Milliarden-Spende Peer Review

14. Dezember 2021 von Laborjournal

Der Peer Review ist das Herzstück der wissenschaftlichen Qualitätskontrolle. Egal, ob Publikationen, Evaluationen oder Förderanträge – stets zerbrechen sich Fachkollegen die Köpfe über den jeweiligen Inhalt, um abschließend ihre Daumen darüber zu heben oder zu senken.

Als Gutachter im Rahmen eines Peer Reviews tätig zu sein, gilt daher als Ehrensache. Die meisten Forscherinnen und Forscher begreifen es gar als inhärenten Teil ihrer Dienstpflicht – auch wenn Juristen dies formal verneinen. Wie auch immer, unter dem Strich opfern sie auf diese Weise viel von ihrer wertvollen Zeit, um der Wissenschaft das Begutachtungswesen letztlich als große, selbstlose Spende zu überreichen.

 

 

Welchem Betrag diese „Spende“ der Forscherinnen und Forscher an das System entspricht, haben unlängst die drei Psychologen Balazs Aczel, Barnabas Szaszi (beide Budapest) und Alex O. Holcombe (Sydney) abgeschätzt. Schon der Titel ihrer Publikation lässt die Dimension erahnen: „A billion-dollar donation: estimating the cost of researchers’ time spent on peer review“ (Res. integr. peer rev. 6: 14). Ihr Abstract startet denn auch:

Umfang und Wert der Peer-Review-Arbeit von Forschern sind für die Wissenschaft und die Veröffentlichung in Zeitschriften von entscheidender Bedeutung. Jedoch wird diese Arbeit zu wenig anerkannt. Überdies ist ihr Ausmaß unbekannt. Und zu selten werden alternative Wege zur Organisation der Peer-Review-Arbeit in Betracht gezogen.

Mit diesem Statement zog das Trio los, um „auf der Grundlage öffentlich zugänglicher Daten […] eine Schätzung des Zeitaufwands von Forschern und des gehaltsbezogenen Beitrags zum Peer-Review-System von Zeitschriften“ zu liefern. Also nur für die Begutachtung von zur Veröffentlichung eingereichten Manuskripten!

Ihre Ergebnisse fassten sie dann folgendermaßen zusammen:

Wir fanden, dass im Jahr 2020 die Gutachter weltweit über 100 Millionen Stunden mit Peer Reviews verbrachten – was mehr als 15.000 Jahren entspricht. Der geschätzte monetäre Wert der Zeit, die die Reviewer allein in den USA für die Begutachtung aufwenden, betrug 2020 über 1,5 Milliarden US-Dollar. Für in China tätige Gutachter liegt die analoge Schätzung bei über 600 Millionen US-Dollar, und für die Kollegen im Vereinigten Königreich bei fast 400 Millionen US-Dollar.
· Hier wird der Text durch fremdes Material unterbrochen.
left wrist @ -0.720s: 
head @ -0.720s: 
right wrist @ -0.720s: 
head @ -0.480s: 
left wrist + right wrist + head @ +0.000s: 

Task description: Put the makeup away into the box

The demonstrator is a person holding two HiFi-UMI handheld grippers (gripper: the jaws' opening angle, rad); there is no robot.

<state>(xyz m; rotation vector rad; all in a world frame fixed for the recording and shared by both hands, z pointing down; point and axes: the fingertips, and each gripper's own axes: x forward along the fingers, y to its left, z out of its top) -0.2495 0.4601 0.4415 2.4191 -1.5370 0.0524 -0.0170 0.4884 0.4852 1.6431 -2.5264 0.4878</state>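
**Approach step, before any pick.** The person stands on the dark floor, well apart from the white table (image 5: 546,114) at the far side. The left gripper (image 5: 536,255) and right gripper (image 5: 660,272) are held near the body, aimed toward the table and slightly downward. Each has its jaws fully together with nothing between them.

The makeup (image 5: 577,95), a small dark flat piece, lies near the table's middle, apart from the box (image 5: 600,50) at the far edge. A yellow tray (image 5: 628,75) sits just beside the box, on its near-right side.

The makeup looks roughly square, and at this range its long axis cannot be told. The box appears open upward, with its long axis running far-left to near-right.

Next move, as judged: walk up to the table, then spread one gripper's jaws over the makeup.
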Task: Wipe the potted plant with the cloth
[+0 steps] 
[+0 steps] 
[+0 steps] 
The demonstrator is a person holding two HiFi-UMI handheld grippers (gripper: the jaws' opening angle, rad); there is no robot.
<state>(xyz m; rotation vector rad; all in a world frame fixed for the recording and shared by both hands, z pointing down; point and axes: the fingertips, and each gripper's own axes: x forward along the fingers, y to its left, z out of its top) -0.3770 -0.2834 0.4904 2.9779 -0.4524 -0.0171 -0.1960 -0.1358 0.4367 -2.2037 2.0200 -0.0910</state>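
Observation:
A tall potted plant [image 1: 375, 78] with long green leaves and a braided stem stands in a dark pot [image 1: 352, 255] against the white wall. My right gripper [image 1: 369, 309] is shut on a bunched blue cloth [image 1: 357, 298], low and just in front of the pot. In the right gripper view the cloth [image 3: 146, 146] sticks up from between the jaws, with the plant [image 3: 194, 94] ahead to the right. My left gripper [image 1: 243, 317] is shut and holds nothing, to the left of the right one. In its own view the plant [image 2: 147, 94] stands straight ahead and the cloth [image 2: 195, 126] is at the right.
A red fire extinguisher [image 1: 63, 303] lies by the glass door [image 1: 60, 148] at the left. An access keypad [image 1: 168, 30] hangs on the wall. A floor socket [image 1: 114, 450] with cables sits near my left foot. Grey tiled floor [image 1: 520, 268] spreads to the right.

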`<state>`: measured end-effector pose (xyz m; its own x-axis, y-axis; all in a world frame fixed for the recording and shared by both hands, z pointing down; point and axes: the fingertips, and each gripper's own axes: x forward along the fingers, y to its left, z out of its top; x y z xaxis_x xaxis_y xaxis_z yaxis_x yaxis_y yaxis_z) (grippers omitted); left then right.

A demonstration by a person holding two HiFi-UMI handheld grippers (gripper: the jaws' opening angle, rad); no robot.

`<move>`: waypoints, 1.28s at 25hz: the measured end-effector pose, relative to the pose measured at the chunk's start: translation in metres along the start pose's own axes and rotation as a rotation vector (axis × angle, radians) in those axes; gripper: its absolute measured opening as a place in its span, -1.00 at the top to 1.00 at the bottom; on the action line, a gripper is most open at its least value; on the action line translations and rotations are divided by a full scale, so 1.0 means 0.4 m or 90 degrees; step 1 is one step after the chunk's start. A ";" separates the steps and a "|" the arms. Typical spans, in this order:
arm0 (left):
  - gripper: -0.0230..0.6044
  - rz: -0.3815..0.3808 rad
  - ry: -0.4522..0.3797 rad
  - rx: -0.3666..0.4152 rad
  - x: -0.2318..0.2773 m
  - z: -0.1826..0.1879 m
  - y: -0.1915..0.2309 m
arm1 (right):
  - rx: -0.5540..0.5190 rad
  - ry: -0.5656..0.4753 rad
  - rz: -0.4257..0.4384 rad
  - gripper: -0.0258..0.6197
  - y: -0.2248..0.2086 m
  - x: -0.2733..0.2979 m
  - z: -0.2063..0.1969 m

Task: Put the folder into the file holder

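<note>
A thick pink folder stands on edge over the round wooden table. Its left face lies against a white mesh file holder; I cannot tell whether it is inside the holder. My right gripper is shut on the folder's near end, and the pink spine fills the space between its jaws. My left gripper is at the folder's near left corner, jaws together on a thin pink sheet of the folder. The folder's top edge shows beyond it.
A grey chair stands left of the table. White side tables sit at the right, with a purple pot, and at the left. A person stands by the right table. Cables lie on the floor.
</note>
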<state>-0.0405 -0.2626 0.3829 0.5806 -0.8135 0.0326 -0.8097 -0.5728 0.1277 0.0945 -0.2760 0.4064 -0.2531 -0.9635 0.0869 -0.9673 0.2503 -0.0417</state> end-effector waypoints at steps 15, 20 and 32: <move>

So gesehen entspricht also allein schon die Begutachtung von Manuskripten innerhalb eines Jahres einer Milliarden-Spende der Forschergemeinde! Wobei die Autoren sogar noch einschränken:

Es ist sehr wahrscheinlich, dass unsere Ergebnisse zu niedrig angesetzt sind, da sie nur einen Teil aller Zeitschriften weltweit widerspiegeln.

Und sie machen zum Abschluss nochmals klar:

Die Zahlen verdeutlichen den enormen Arbeits- und Zeitaufwand, den Forscher für das Publikationssystem aufbringen. Und sie machen deutlich, wie wichtig es ist, über alternative Möglichkeiten der Strukturierung und Bezahlung von Peer Reviews nachzudenken.

Oder man reformiert das Peer-Review-System gleich komplett von Grund auf. So wie es unser Wissenschaftsnarr beispielsweise gerade im Zusammenhang mit der breitflächigen Etablierung von Preprints vorschlägt – siehe seine Kolumne „Heilsbringer oder apokalyptische Reiter“. Und wie man überdies die ebenso aufwendigen Peer-Review-Verfahren bei der Verteilung von Fördergeldern eindampfen könnte, hatte er ja zuvor schon im Visier – siehe „Werden Sie Forschungsförderer!“ oder „Liebe DFG, verlost doch Eure Fördergelder!“.

Nur ein Beispiel, dass schon längst über Alternativen nachgedacht wird.